Patch "tcp: fix indefinite deferral of RTO with SACK reneging" has been added to the 4.9-stable tree

Sasha Levin <sashal@xxxxxxxxxx> · Mon, 31 Oct 2022 11:25:37 -0400

This is a note to let you know that I've just added the patch titled

    tcp: fix indefinite deferral of RTO with SACK reneging

to the 4.9-stable tree which can be found at:
    http://www.kernel.org/git/?p=linux/kernel/git/stable/stable-queue.git;a=summary

The filename of the patch is:
     tcp-fix-indefinite-deferral-of-rto-with-sack-renegin.patch
and it can be found in the queue-4.9 subdirectory.

If you, or anyone else, feels it should not be added to the stable tree,
please let <stable@xxxxxxxxxxxxxxx> know about it.

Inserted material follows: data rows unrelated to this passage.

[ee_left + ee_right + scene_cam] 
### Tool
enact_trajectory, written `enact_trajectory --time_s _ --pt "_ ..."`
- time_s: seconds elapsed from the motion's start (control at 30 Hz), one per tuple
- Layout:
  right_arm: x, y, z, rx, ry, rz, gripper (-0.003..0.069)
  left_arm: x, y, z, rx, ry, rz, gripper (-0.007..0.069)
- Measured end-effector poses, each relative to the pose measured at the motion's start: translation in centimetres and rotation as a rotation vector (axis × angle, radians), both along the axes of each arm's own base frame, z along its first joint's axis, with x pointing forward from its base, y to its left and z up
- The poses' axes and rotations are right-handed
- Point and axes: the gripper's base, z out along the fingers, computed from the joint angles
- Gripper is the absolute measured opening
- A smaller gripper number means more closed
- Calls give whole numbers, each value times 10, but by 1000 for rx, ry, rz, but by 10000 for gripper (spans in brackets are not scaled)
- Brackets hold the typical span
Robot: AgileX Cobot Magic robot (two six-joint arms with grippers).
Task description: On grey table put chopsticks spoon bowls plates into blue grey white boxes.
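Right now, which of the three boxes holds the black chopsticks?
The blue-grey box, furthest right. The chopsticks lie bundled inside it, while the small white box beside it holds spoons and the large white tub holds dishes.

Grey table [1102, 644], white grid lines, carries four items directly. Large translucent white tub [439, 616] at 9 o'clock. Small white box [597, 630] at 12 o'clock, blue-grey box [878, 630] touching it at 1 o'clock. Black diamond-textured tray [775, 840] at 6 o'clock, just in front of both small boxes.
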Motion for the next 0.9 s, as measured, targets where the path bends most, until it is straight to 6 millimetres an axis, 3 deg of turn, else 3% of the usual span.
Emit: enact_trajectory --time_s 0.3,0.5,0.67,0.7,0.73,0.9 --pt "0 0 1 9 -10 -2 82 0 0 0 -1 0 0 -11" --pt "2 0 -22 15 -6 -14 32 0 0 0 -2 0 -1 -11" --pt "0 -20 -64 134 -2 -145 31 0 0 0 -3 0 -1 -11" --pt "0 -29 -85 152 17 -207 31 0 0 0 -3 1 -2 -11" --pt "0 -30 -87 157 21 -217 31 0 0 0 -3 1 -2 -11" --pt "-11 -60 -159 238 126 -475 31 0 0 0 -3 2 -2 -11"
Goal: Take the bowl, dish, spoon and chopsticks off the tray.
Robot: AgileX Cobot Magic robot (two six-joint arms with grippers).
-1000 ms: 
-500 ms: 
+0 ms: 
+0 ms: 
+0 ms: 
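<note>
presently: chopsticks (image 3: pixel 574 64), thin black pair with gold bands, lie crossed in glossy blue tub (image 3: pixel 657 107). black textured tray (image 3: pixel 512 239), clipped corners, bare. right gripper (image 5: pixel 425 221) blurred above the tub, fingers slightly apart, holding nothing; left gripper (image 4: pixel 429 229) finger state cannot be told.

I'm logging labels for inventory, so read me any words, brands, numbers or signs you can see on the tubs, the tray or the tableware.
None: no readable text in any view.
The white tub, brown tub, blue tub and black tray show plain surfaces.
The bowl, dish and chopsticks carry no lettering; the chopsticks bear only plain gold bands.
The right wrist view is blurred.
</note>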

commit c21d901ffaf4ad393484be166a3cfd5d0e30d5aa
Author: Neal Cardwell <ncardwell@xxxxxxxxxx>
Date:   Fri Oct 21 17:08:21 2022 +0000

    tcp: fix indefinite deferral of RTO with SACK reneging
    
    [ Upstream commit 3d2af9cce3133b3bc596a9d065c6f9d93419ccfb ]
    
    This commit fixes a bug that can cause a TCP data sender to repeatedly
    defer RTOs when encountering SACK reneging.
    
    The bug is that when we're in fast recovery in a scenario with SACK
    reneging, every time we get an ACK we call tcp_check_sack_reneging()
    and it can note the apparent SACK reneging and rearm the RTO timer for
    srtt/2 into the future. In some SACK reneging scenarios that can
    happen repeatedly until the receive window fills up, at which point
    the sender can't send any more, the ACKs stop arriving, and the RTO
    fires at srtt/2 after the last ACK. But that can take far too long
    (O(10 secs)), since the connection is stuck in fast recovery with a
    low cwnd that cannot grow beyond ssthresh, even if more bandwidth is
    available.
    
    This fix changes the logic in tcp_check_sack_reneging() to only rearm
    the RTO timer if data is cumulatively ACKed, indicating forward
    progress. This avoids this kind of nearly infinite loop of RTO timer
    re-arming. In addition, this meets the goals of
    tcp_check_sack_reneging() in handling Windows TCP behavior that looks
    temporarily like SACK reneging but is not really.
    
    Many thanks to Jakub Kicinski and Neil Spring, who reported this issue
    and provided critical packet traces that enabled root-causing this
    issue. Also, many thanks to Jakub Kicinski for testing this fix.
    
    Fixes: 5ae344c949e7 ("tcp: reduce spurious retransmits due to transient SACK reneging")
    Reported-by: Jakub Kicinski <kuba@xxxxxxxxxx>
    Reported-by: Neil Spring <ntspring@xxxxxx>
    Signed-off-by: Neal Cardwell <ncardwell@xxxxxxxxxx>
    Reviewed-by: Eric Dumazet <edumazet@xxxxxxxxxx>
    Cc: Yuchung Cheng <ycheng@xxxxxxxxxx>
    Tested-by: Jakub Kicinski <kuba@xxxxxxxxxx>
    Link: https://lore.kernel.org/r/20221021170821.1093930-1-ncardwell.kernel@xxxxxxxxx
    Signed-off-by: Jakub Kicinski <kuba@xxxxxxxxxx>
    Signed-off-by: Sasha Levin <sashal@xxxxxxxxxx>

diff --git a/net/ipv4/tcp_input.c b/net/ipv4/tcp_input.c
index 9c7f716aab44..98ff1e34e04f 100644
--- a/net/ipv4/tcp_input.c
+++ b/net/ipv4/tcp_input.c
@@ -2053,7 +2053,8 @@ void tcp_enter_loss(struct sock *sk)
  */
 static bool tcp_check_sack_reneging(struct sock *sk, int flag)
 {
-	if (flag & FLAG_SACK_RENEGING) {
+	if (flag & FLAG_SACK_RENEGING &&
+	    flag & FLAG_SND_UNA_ADVANCED) {
 		struct tcp_sock *tp = tcp_sk(sk);
 		unsigned long delay = max(usecs_to_jiffies(tp->srtt_us >> 4),
 					  msecs_to_jiffies(10));